» DIRECTIONS: Your reply must contain the full listing below, reproduced exactly, but no pictures.

= = = =

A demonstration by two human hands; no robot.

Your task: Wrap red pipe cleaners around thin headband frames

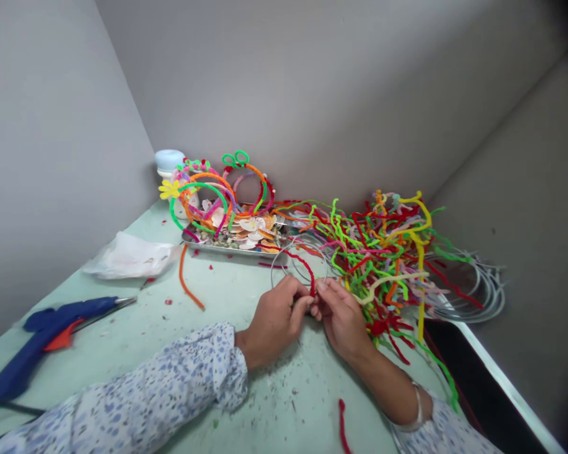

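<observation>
My left hand (275, 320) and my right hand (341, 315) meet at mid-table, both pinching the lower end of a thin metal headband (284, 252). A red pipe cleaner (307, 268) is wound along the band up from my fingertips. The band arches away from me toward the tray. My fingers are closed on the band and the red strand where they meet.
A tangled heap of coloured pipe cleaners (383, 252) lies right, over bare metal headbands (478, 293). A metal tray (227, 247) of shells and finished wrapped headbands (213, 189) sits behind. A blue glue gun (47, 334), a plastic bag (130, 255) and an orange pipe cleaner (189, 287) lie left.
</observation>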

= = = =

» TASK SOLUTION:
A demonstration by two human hands; no robot.

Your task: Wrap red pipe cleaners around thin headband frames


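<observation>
My left hand (275, 320) and my right hand (341, 315) meet at mid-table, both pinching the lower end of a thin metal headband (284, 252). A red pipe cleaner (307, 268) is wound along the band up from my fingertips. The band arches away from me toward the tray. My fingers are closed on the band and the red strand where they meet.
A tangled heap of coloured pipe cleaners (383, 252) lies right, over bare metal headbands (478, 293). A metal tray (227, 247) of shells and finished wrapped headbands (213, 189) sits behind. A blue glue gun (47, 334), a plastic bag (130, 255) and an orange pipe cleaner (189, 287) lie left.
</observation>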

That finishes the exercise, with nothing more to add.